PROBLEM TO WORK ON
When you output the records, match them exactly and omit any picture they include.
________________________________________
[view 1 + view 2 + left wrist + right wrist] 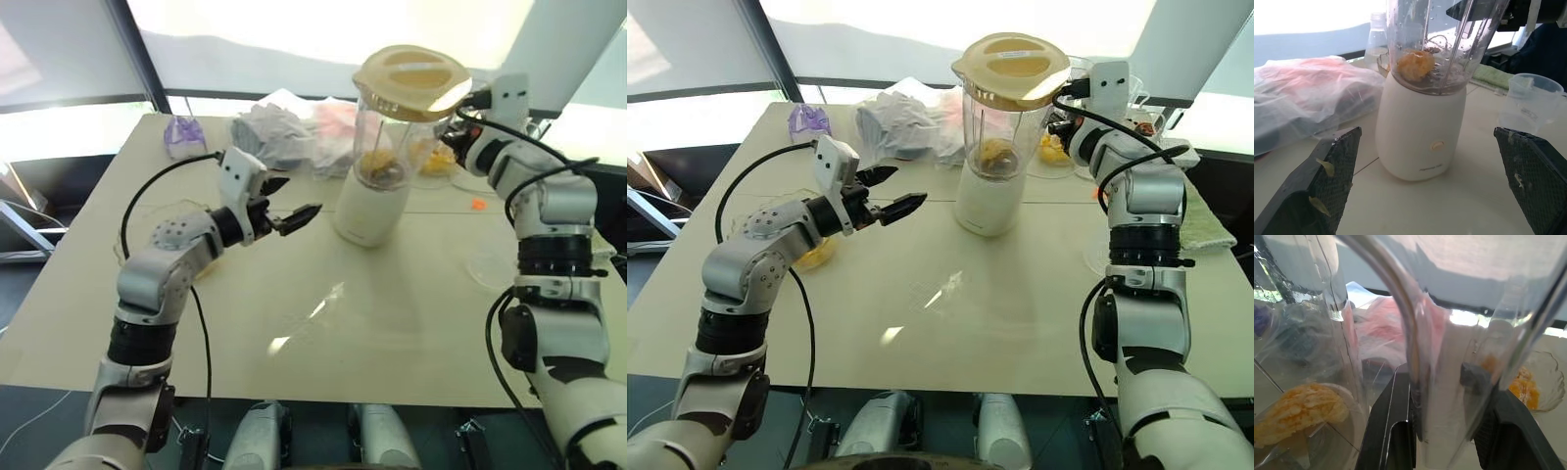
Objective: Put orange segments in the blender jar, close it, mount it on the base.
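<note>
Closest to the lens, two black fingers [1396,431] of the right gripper [1444,431] pinch the clear handle of the blender jar [999,117], one on each side of it. One jar stands seated on one cream-white base [988,201], just ahead of the right gripper, and carries one pale-yellow lid [1011,67] on its mouth. Inside, at the bottom, lies a clump of orange segments [1414,64]; how many pieces make it up I cannot count through the wet plastic, perhaps a few pressed together. Beyond the right gripper a shallow glass dish [1540,382] holds more orange pieces. Left of the base, well apart from it, the left gripper [890,194] hovers over the table [950,323] with both fingers spread wide, empty, bits of pulp stuck to the pads [1327,169]. Past it lie crumpled plastic bags [906,122], and one small clear beaker [1530,100] stands on the base's other side
</note>
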Motion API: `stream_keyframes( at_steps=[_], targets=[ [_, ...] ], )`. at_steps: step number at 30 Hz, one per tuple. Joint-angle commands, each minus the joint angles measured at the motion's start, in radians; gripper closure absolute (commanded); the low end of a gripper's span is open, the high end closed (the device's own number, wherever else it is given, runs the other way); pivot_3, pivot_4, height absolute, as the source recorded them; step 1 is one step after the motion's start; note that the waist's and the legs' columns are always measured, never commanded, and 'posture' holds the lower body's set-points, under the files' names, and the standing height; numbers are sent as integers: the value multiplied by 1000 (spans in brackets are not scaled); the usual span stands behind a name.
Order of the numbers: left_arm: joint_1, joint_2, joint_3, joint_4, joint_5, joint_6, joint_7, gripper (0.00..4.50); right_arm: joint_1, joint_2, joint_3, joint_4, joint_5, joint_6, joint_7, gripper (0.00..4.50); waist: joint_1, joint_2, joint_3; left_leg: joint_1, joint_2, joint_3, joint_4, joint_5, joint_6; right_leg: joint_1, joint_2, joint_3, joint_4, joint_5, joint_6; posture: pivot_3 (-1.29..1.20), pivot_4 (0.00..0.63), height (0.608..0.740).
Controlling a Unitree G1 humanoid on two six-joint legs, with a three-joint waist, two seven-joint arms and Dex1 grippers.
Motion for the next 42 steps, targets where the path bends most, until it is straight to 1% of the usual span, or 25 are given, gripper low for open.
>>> stream_keyframes(
  at_steps=[1,4,9,11,12,13,16,17,24,30,32,36,39,42],
  targets=[
    [-25,4,6,-8,4,-26,4,7,-12,-9,37,106,-39,2,23,3604,2,0,0,0,0,0,0,0,0,0,0,0,0,0,0,0,150,740],
    [-26,-2,3,-12,8,-24,11,7,-34,-7,32,149,-36,-1,29,3604,3,0,0,0,0,0,0,0,0,0,0,0,0,0,0,0,150,740],
    [-33,-8,1,-12,11,-21,20,7,-36,-1,33,159,-44,-8,20,3604,3,0,0,-1,0,0,-1,0,0,0,-1,0,-1,0,0,0,150,740],
    [-35,-9,1,-12,11,-20,22,0,-35,1,30,155,-47,-5,7,2574,2,-1,0,-1,0,0,-1,0,0,0,-1,0,-1,0,0,0,150,740],
    [-36,-9,1,-12,10,-19,23,0,-34,3,28,153,-49,-3,2,2243,2,-1,0,-1,0,0,-1,0,0,0,-1,0,-1,0,0,0,150,740],
    [-37,-9,1,-12,10,-19,24,0,-34,3,27,151,-50,-1,0,1779,3,-1,0,-1,0,0,-1,0,0,0,-1,0,-1,0,0,0,150,740],
    [-41,-10,1,-15,7,-16,27,0,-25,2,20,123,-56,13,-22,157,2,1,2,-3,0,1,-1,0,0,-3,-1,1,-1,0,0,0,150,740],
    [-41,-10,1,-15,7,-15,28,0,-22,1,18,116,-58,16,-28,34,2,1,2,-4,0,1,-1,0,0,-4,-1,2,-1,0,0,0,150,740],
    [-37,-15,-1,-31,-1,-7,38,0,61,-15,-21,-43,-65,69,-104,34,3,1,2,-4,0,2,-2,0,0,-5,-1,1,-1,0,0,0,150,740],
    [-36,-10,3,-44,-8,0,42,0,191,-30,-50,-292,-53,192,-131,34,4,0,2,-5,0,2,-1,0,0,-5,-1,1,-1,0,0,0,150,740],
    [-37,-6,9,-44,-9,0,41,0,265,-27,-77,-424,-35,269,-137,34,5,0,2,-5,0,2,-2,0,0,-5,-1,1,-1,0,0,0,150,740],
    [-42,-4,41,-40,-24,0,49,0,467,-30,-152,-745,13,391,-123,34,10,0,2,-6,0,0,-2,0,0,-6,-1,0,-1,0,0,0,150,740],
    [-31,7,63,-35,-40,18,52,0,588,0,-272,-929,93,387,-85,34,8,0,2,-6,0,0,-1,0,0,-6,-1,0,-2,0,0,0,150,740],
    [-6,24,92,-25,-64,57,52,0,750,-11,-401,-1086,207,350,34,34,7,-1,2,-5,-1,0,-1,0,0,-5,-1,0,-2,0,1,0,150,740]
  ],
)
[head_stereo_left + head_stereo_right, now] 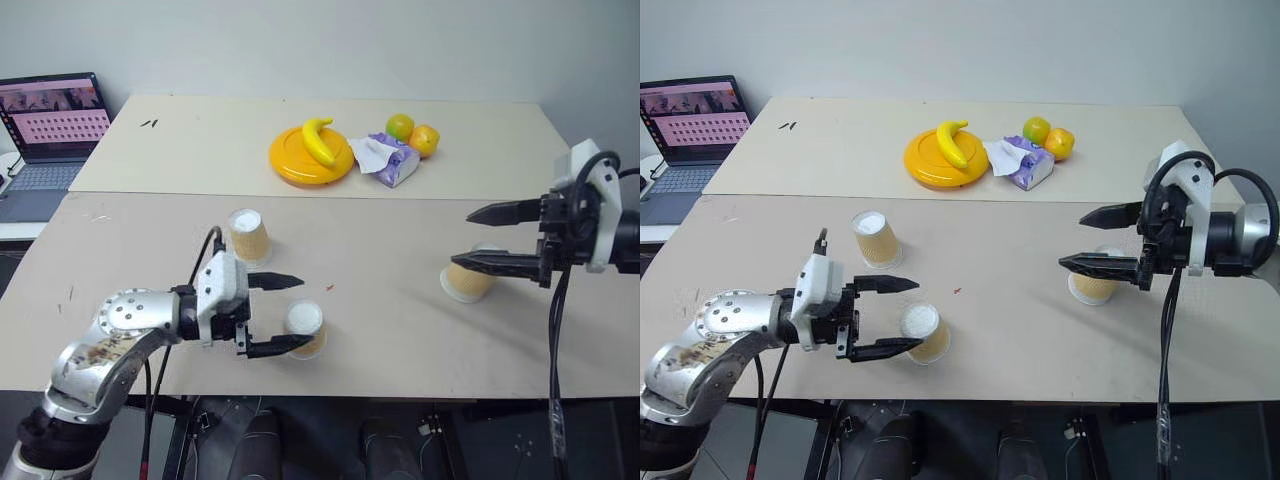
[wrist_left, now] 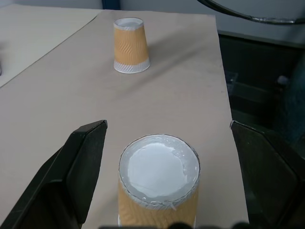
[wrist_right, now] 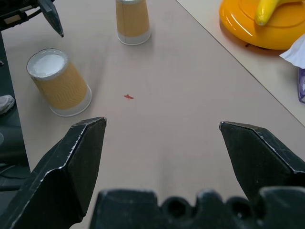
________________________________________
EXERCISE RESULT
[view 1 + view 2 + left wrist + right wrist] 
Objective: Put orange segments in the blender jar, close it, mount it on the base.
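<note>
Closest to the lens, two black fingers [1396,431] of the right gripper [1444,431] pinch the clear handle of the blender jar [999,117], one on each side of it. One jar stands seated on one cream-white base [988,201], just ahead of the right gripper, and carries one pale-yellow lid [1011,67] on its mouth. Inside, at the bottom, lies a clump of orange segments [1414,64]; how many pieces make it up I cannot count through the wet plastic, perhaps a few pressed together. Beyond the right gripper a shallow glass dish [1540,382] holds more orange pieces. Left of the base, well apart from it, the left gripper [890,194] hovers over the table [950,323] with both fingers spread wide, empty, bits of pulp stuck to the pads [1327,169]. Past it lie crumpled plastic bags [906,122], and one small clear beaker [1530,100] stands on the base's other side
</note>
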Motion API: `stream_keyframes( at_steps=[_], targets=[ [_, ...] ], )`. at_steps: step number at 30 Hz, one per tuple. Joint-angle commands, each minus the joint angles measured at the motion's start, in radians; gripper closure absolute (commanded); the low end of a gripper's span is open, the high end closed (the device's own number, wherever else it is given, runs the other way); pivot_3, pivot_4, height absolute, as the source recorded them; step 1 is one step after the motion's start; note that the waist's and the legs' columns are always measured, never commanded, and 'posture' holds the lower body's set-points, under the files' names, and the standing height; numbers are sent as integers: the value multiplied by 1000 (spans in brackets are not scaled); the usual span stands behind a name.
Order of the numbers: left_arm: joint_1, joint_2, joint_3, joint_4, joint_5, joint_6, joint_7, gripper (0.00..4.50); right_arm: joint_1, joint_2, joint_3, joint_4, joint_5, joint_6, joint_7, gripper (0.00..4.50); waist: joint_1, joint_2, joint_3; left_leg: joint_1, joint_2, joint_3, joint_4, joint_5, joint_6; right_leg: joint_1, joint_2, joint_3, joint_4, joint_5, joint_6; posture: pivot_3 (-1.29..1.20), pivot_4 (0.00..0.63), height (0.608..0.740).
Controlling a Unitree G1 humanoid on two six-joint legs, with a three-joint waist, two seven-joint arms and Dex1 grippers.
Motion for the next 42 steps, targets where the path bends most, until it is straight to 1% of the usual span, or 25 are given, gripper low for open.
>>> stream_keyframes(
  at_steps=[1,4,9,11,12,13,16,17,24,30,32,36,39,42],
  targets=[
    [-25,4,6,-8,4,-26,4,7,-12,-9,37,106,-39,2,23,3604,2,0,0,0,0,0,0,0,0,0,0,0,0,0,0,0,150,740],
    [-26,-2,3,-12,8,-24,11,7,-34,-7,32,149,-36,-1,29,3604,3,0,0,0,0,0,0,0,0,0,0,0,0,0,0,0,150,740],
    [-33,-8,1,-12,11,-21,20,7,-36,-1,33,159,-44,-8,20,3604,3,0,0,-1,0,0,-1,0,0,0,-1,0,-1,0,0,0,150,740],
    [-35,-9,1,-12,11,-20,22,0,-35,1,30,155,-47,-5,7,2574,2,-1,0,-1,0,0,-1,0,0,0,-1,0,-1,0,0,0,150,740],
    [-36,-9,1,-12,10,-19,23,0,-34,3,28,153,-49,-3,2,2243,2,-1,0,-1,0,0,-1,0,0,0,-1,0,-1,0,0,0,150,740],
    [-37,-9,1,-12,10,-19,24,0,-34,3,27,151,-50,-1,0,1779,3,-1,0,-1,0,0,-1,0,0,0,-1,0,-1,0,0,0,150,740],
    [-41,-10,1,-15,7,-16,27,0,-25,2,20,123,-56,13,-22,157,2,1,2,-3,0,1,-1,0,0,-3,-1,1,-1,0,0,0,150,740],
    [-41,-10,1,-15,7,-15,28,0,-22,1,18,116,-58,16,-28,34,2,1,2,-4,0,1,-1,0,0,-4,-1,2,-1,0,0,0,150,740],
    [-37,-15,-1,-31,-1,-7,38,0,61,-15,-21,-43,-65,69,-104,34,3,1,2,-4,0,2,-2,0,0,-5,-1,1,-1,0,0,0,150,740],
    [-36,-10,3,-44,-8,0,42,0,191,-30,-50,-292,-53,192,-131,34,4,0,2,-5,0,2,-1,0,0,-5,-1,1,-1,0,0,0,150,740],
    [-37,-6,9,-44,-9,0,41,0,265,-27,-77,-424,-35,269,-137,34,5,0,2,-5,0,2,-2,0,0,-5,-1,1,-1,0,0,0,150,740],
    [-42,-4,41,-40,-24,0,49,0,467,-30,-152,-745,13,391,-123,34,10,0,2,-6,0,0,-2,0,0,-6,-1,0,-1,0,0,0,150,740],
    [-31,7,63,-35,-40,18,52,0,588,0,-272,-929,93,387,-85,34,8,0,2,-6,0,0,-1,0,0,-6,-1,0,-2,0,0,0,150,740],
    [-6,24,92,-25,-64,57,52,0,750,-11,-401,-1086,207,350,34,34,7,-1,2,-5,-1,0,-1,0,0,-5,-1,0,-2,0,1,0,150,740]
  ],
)
[head_stereo_left + head_stereo_right, now] 
[wrist_left, now] 
[wrist_right, now] 

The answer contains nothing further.